Create a per-column SQL probe plugin

antonstam
Level 3
Create a per-column SQL probe plugin

I'm trying to create an efficient probe where I can compute multiple metrics for multiple columns in the dataset. For simplicity, let's say that I want a count of all 0's, 1's, and 2's.

With perColumn and singleAggregate set to true, I can create a probe that counts zeroes:

probe.json

{
    "meta" : {
        "label" : "Number of zeroes",
        "description" : "Number of zeroes",
        "icon" : "icon-puzzle-piece"
    },
    "restrictToDatasetType" : "",
    "canHive" : true,
    "canImpala" : true,
    "canSpark" : true,
    "singleAggregate" : true,
    "perColumn" : true
}

probe.sql

SUM(CASE WHEN ${column} = 0 THEN 1 ELSE 0 END)

However, I don't want to create another probe to count the 1's, I want the same probe to tackle that calculation. My guess is to set singleAggregate to false, but then I can't figure out how to write the query. The following is my current attempt:

probe.sql

SELECT
    SUM(CASE WHEN ${column} = 0 THEN 1 ELSE 0 END) AS zero_count,
    SUM(CASE WHEN ${column} = 1 THEN 1 ELSE 0 END) AS one_count
FROM ${DKU_DATASET_TABLE_NAME} ${DKU_WHERE_PARTITION_FILTER}

 Running this probe throws an error: Incorrect syntax near '{'.

3 Replies
fchataigner2
Dataiker

Hi,

the mode in which you can have the same probe applied to several column is only possible when there is a single aggregate, so what you're trying to build is not possible.

Regards,

    Frederic

 

0 Kudos
antonstam
Level 3
Author

Ah, okay.
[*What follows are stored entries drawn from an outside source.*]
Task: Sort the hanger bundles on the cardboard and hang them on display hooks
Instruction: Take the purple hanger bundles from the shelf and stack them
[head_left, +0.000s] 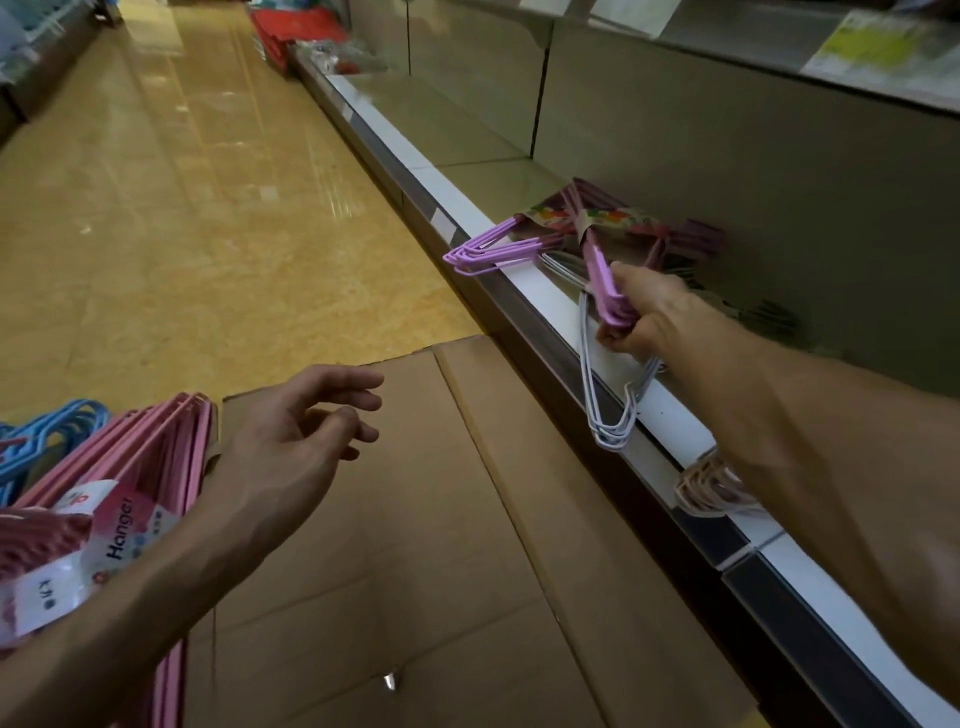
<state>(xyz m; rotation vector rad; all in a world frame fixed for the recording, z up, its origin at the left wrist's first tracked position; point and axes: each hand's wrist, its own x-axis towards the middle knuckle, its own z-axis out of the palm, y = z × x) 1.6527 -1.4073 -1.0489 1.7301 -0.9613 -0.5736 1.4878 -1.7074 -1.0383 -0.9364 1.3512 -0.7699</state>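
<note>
My right hand (641, 314) grips the hook end of a purple hanger bundle (511, 244) wrapped in a floral paper band; the bundle lies on the low shelf (550, 288) and sticks out over its front edge. Under it, a grey-white hanger bundle (605, 410) hangs over the same edge. My left hand (301, 431) hovers over the flattened cardboard (415, 545) with relaxed fingers and holds nothing. A pink hanger bundle (124, 478) with a "Hanger" label lies at the cardboard's left, beside a blue bundle (47, 436).
A pale pink bundle (711, 488) sits on the shelf edge beneath my right forearm. The shelf's back panel (727, 156) rises behind. The tan tiled aisle floor (182, 208) stretches ahead, with red goods (296, 31) at the far end.
</note>
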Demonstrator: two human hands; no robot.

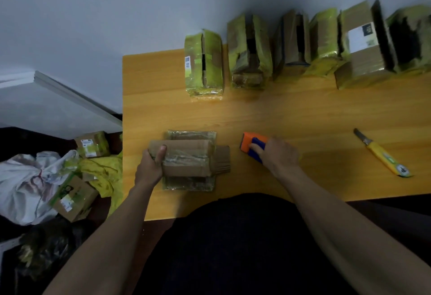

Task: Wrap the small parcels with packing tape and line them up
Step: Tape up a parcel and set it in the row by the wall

So if I would write different probes for each individual metric, would Dataiku calculate all these probes in one pass on the table, or execute a separate pass for each probe?

0 Kudos
fchataigner2
Dataiker

Hi,

when you have activated metric probes on a dataset, you can get a preview of the "computation runs" that DSS will do at the top of the Status > Edit > Metrics page (the little → is actually a button with a dropdown). For instance, your metrics should end up on the same computation run and thus be a single query to the database.

Note that you can cheat you way out by building the aggregates list in a custom UI (see https://doc.dataiku.com/dss/latest/plugins/reference/other.html#custom-settings-ui 😞 make a JS controller that takes the form values to build an aggregates property in the probe's config, and use it in a simple SQL probe like 

SELECT ${aggregates} FROM ${DKU_DATASET_TABLE_NAME} ${DKU_WHERE_PARTITION_FILTER}

Regards,
    Frederic

 

0 Kudos